(SUPPLIED ENTRIES begins)

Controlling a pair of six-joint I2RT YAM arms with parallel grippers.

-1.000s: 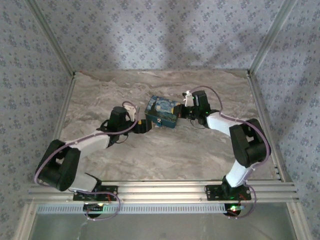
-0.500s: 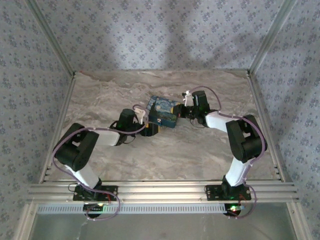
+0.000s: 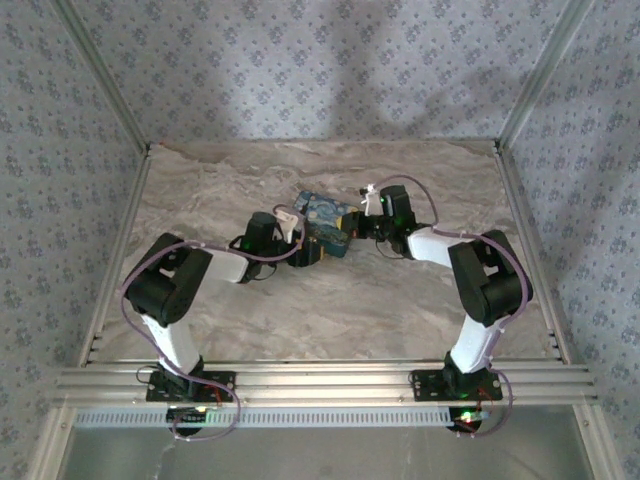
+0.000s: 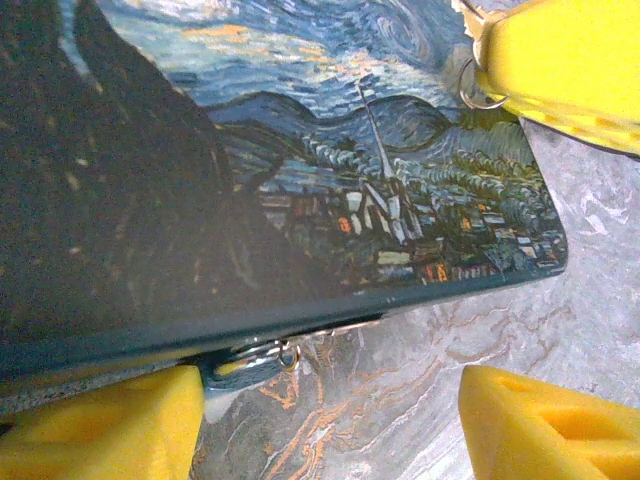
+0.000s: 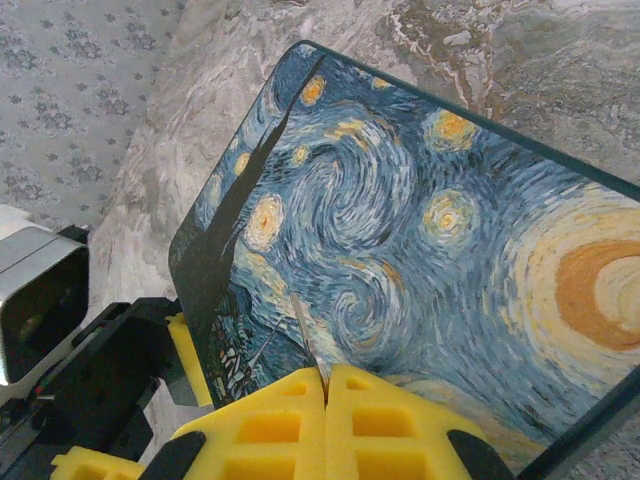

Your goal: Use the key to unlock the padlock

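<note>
Two risks we see: left gripper [image 4: 330, 425] jaws, well apart & empty, may shove the box [image 4: 300, 180] or miss the padlock [image 4: 262, 356] under its near-left edge. Right gripper [image 5: 326, 385] jaws, pinched tight on the key [image 5: 308, 338], could let it twist.

- Box [image 3: 322, 222]: 1 flat blue box lying askew at mid-table. Its lid is painted with a swirling night sky, yellow stars, a dark cypress and a village.
- Table [image 3: 330, 310]: grey-beige marble pattern.
- Walls [image 3: 320, 70]: blue-grey floral paper on 3 sides.
- Rails [image 3: 320, 378]: aluminium, along the near edge.
</note>
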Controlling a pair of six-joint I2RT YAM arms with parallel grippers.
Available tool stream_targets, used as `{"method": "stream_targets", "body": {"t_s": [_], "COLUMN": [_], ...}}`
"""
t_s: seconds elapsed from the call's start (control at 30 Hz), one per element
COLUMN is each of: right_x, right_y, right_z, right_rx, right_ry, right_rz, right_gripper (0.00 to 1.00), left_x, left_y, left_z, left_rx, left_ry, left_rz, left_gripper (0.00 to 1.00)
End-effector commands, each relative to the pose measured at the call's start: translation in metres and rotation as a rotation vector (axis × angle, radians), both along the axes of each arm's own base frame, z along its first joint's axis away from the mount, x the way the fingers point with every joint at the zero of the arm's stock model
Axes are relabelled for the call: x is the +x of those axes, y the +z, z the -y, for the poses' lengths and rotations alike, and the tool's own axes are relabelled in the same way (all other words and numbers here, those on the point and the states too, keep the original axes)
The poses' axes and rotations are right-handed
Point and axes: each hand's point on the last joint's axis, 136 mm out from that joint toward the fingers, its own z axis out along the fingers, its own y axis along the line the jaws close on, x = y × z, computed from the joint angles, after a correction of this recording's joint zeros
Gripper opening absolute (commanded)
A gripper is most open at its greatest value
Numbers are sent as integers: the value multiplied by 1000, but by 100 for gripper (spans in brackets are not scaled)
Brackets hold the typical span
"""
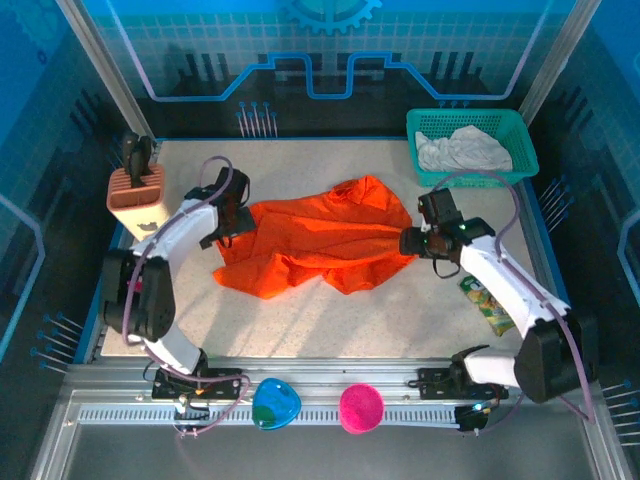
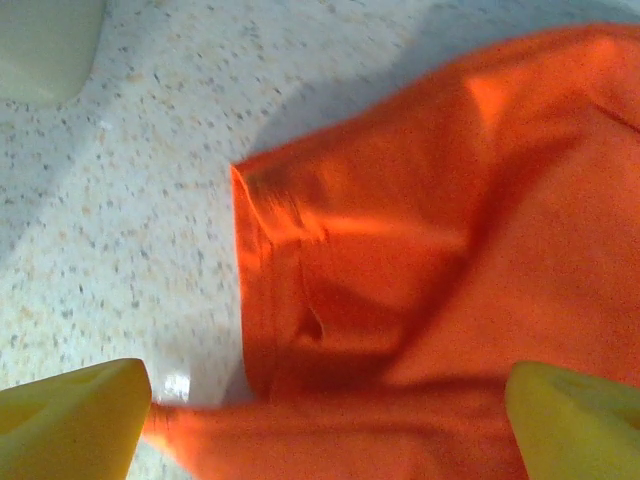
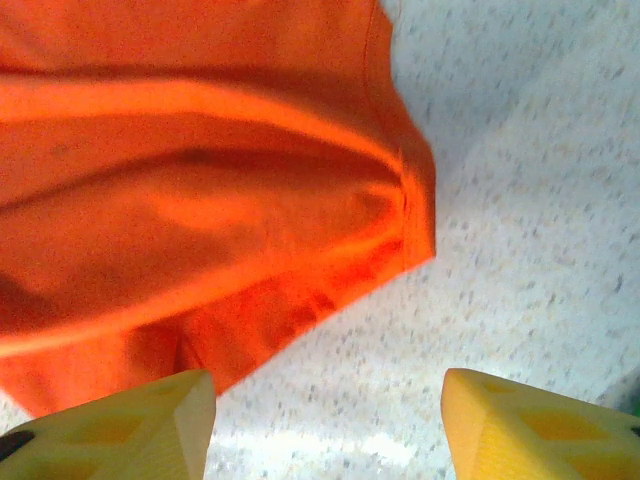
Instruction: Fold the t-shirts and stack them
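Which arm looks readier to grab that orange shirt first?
Probably left. The orange t-shirt lies between the open fingers of the left gripper; the right gripper, also open, straddles mostly bare table.

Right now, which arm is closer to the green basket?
Right. The right fingers are at the orange shirt's right edge, not far from the basket; the left fingers are across the shirt, at its left sleeve.

Bright overhead light, soft shadows beside the orange t-shirt (image 1: pixel 320 245), blurry wrist views.

Robot lab cell: aluminium frame (image 1: pixel 320 370), blue panels (image 1: pixel 450 40).
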Motion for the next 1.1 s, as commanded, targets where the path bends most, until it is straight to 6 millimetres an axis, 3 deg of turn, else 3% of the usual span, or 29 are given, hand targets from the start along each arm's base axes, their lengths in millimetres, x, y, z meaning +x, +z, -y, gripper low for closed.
{"method": "stream_targets", "body": {"t_s": [0.0, 0.2, 0.37, 0.43, 0.5, 0.6, 0.7, 0.93, 1.07], "right_x": [-27, -39, -39, -39, -39, -38, -39, -39, -37], "right_y": [-9, -5, 1, 1, 0, 0, 1, 1, 2], "right_z": [-7, -3, -3, -3, -4, -6, -6, -4, -7], "right_rx": [60, 71, 73, 74, 79, 87, 89, 79, 93], "right_ry": [14, 4, 6, 3, 5, 7, 7, 5, 10], "right_rz": [-51, -40, -33, -33, -33, -33, -35, -34, -27], "right_gripper": [62, 59, 58, 57, 56, 55, 55, 55, 55], "left_x": [29, 49, 48, 45, 42, 43, 50, 85, 116], "left_y": [-4, -42, -50, -48, -45, -38, -24, 34, 53], "left_z": [-10, -8, -1, -1, -1, -2, -2, -20, -37], "left_rx": [-4, -36, -79, -88, -88, -81, -72, 64, 160], "left_ry": [11, 5, 10, 14, 12, 2, -11, -32, -21], "left_rz": [24, -37, -41, -27, -20, -2, 27, 98, 121], "left_gripper": [90, 86, 79, 71, 56, 19, 0, 0, 0]}}
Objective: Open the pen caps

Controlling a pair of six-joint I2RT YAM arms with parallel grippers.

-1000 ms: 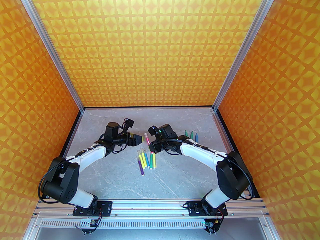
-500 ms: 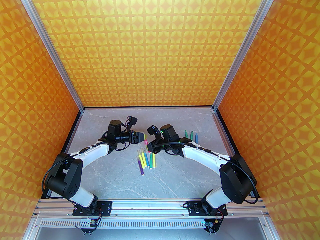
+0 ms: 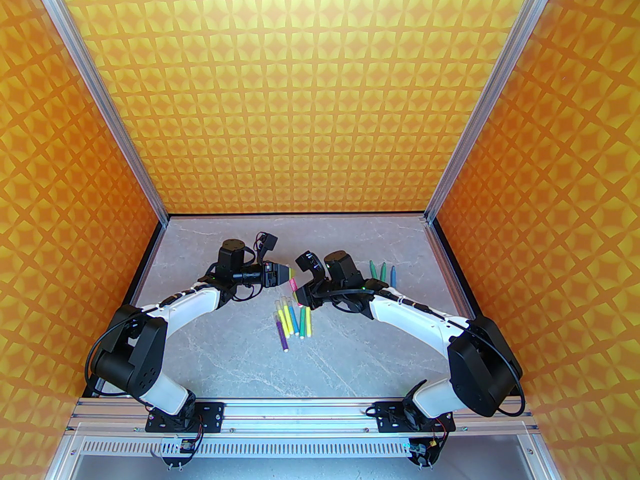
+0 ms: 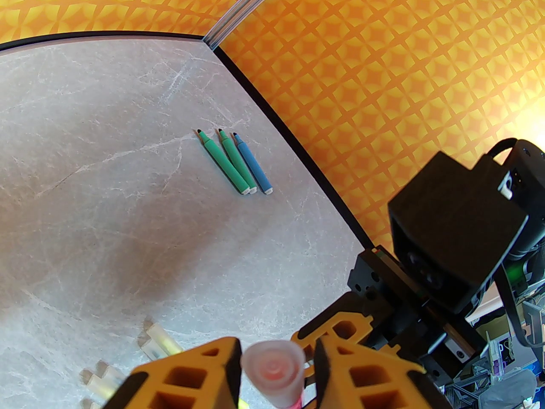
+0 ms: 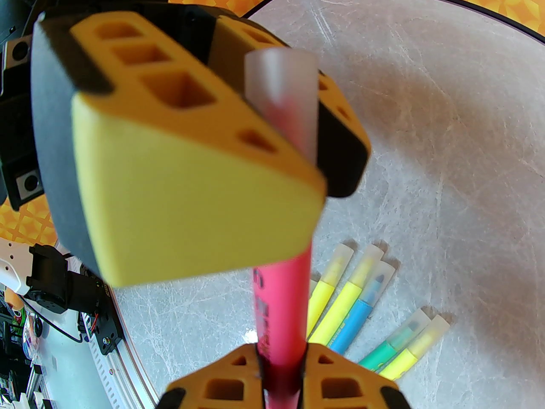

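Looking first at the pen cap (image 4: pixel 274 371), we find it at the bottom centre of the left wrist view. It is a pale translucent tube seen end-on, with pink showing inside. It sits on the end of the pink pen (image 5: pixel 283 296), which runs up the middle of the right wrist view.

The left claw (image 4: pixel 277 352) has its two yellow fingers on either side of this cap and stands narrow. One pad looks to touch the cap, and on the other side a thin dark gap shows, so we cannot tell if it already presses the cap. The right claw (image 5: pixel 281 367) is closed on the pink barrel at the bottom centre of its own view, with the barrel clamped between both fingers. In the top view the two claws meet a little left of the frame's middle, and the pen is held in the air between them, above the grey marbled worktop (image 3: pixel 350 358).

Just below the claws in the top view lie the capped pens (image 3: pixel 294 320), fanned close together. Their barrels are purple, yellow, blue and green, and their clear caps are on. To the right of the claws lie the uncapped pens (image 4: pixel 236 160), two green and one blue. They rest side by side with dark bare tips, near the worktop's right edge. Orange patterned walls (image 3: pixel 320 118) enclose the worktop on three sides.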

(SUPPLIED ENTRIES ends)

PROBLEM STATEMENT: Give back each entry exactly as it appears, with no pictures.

EXERCISE SOLUTION:
Controlling a pair of six-joint I2RT YAM arms with parallel grippers.

-1.000s: 
-0.500s: 
+0.000s: 
+0.000s: 
+0.000s: 

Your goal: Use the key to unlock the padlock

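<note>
Two risks we see: left gripper [image 4: 330, 425] jaws, well apart & empty, may shove the box [image 4: 300, 180] or miss the padlock [image 4: 262, 356] under its near-left edge. Right gripper [image 5: 326, 385] jaws, pinched tight on the key [image 5: 308, 338], could let it twist.

- Box [image 3: 322, 222]: 1 flat blue box lying askew at mid-table. Its lid is painted with a swirling night sky, yellow stars, a dark cypress and a village.
- Table [image 3: 330, 310]: grey-beige marble pattern.
- Walls [image 3: 320, 70]: blue-grey floral paper on 3 sides.
- Rails [image 3: 320, 378]: aluminium, along the near edge.
</note>
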Controlling a pair of six-joint I2RT YAM arms with parallel grippers.
Available tool stream_targets, used as `{"method": "stream_targets", "body": {"t_s": [_], "COLUMN": [_], ...}}`
"""
t_s: seconds elapsed from the call's start (control at 30 Hz), one per element
COLUMN is each of: right_x, right_y, right_z, right_rx, right_ry, right_rz, right_gripper (0.00 to 1.00), left_x, left_y, left_z, left_rx, left_ry, left_rz, left_gripper (0.00 to 1.00)
End-effector commands, each relative to the pose measured at the call's start: translation in metres and rotation as a rotation vector (axis × angle, radians), both along the axes of each arm's own base frame, z along its first joint's axis away from the mount, x the way the fingers point with every joint at the zero of the arm's stock model
Axes are relabelled for the call: x is the +x of those axes, y the +z, z the -y, for the poses' lengths and rotations alike, and the tool's own axes are relabelled in the same way (all other words and numbers here, those on the point and the states too, keep the original axes)
The poses' axes and rotations are right-handed
Point and axes: each hand's point on the last joint's axis, 136 mm out from that joint toward the fingers, its own z axis out along the fingers, its own y axis along the line the jaws close on, x = y × z, computed from the joint angles, after a correction of this recording's joint zeros
Gripper opening absolute (commanded)
A gripper is most open at its greatest value
Numbers are sent as integers: the value multiplied by 1000, but by 100 for gripper (spans in brackets are not scaled)
Brackets hold the typical span
"""
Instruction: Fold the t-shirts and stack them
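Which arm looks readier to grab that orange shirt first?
Probably left. The orange t-shirt lies between the open fingers of the left gripper; the right gripper, also open, straddles mostly bare table.

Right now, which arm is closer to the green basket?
Right. The right fingers are at the orange shirt's right edge, not far from the basket; the left fingers are across the shirt, at its left sleeve.

Bright overhead light, soft shadows beside the orange t-shirt (image 1: pixel 320 245), blurry wrist views.

Robot lab cell: aluminium frame (image 1: pixel 320 370), blue panels (image 1: pixel 450 40).
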Motion for the next 1.1 s, as commanded, targets where the path bends most, until it is straight to 6 millimetres an axis, 3 deg of turn, else 3% of the usual span, or 29 are given, hand targets from the start along each arm's base axes, their lengths in millimetres, x, y, z meaning +x, +z, -y, gripper low for closed.
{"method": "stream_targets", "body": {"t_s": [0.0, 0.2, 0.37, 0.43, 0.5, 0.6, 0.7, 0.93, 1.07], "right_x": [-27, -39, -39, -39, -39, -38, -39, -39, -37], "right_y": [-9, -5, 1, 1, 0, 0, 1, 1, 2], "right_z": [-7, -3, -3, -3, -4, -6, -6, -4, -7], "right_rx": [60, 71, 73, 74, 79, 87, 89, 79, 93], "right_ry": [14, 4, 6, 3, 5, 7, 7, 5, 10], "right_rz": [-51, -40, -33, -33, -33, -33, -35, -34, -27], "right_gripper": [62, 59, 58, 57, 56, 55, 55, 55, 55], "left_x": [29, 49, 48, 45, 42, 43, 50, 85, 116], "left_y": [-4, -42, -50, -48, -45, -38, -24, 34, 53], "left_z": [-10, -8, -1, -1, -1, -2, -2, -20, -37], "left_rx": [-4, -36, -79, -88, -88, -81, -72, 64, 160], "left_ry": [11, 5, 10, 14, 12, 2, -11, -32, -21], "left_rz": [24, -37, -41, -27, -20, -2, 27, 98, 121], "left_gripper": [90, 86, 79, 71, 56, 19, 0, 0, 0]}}
Objective: Open the pen caps

Controlling a pair of six-joint I2RT YAM arms with parallel grippers.

-1000 ms: 
-500 ms: 
+0 ms: 
+0 ms: 
+0 ms: 

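Looking first at the pen cap (image 4: pixel 274 371), we find it at the bottom centre of the left wrist view. It is a pale translucent tube seen end-on, with pink showing inside. It sits on the end of the pink pen (image 5: pixel 283 296), which runs up the middle of the right wrist view.

The left claw (image 4: pixel 277 352) has its two yellow fingers on either side of this cap and stands narrow. One pad looks to touch the cap, and on the other side a thin dark gap shows, so we cannot tell if it already presses the cap. The right claw (image 5: pixel 281 367) is closed on the pink barrel at the bottom centre of its own view, with the barrel clamped between both fingers. In the top view the two claws meet a little left of the frame's middle, and the pen is held in the air between them, above the grey marbled worktop (image 3: pixel 350 358).

Just below the claws in the top view lie the capped pens (image 3: pixel 294 320), fanned close together. Their barrels are purple, yellow, blue and green, and their clear caps are on. To the right of the claws lie the uncapped pens (image 4: pixel 236 160), two green and one blue. They rest side by side with dark bare tips, near the worktop's right edge. Orange patterned walls (image 3: pixel 320 118) enclose the worktop on three sides.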

The exercise has nothing more to it.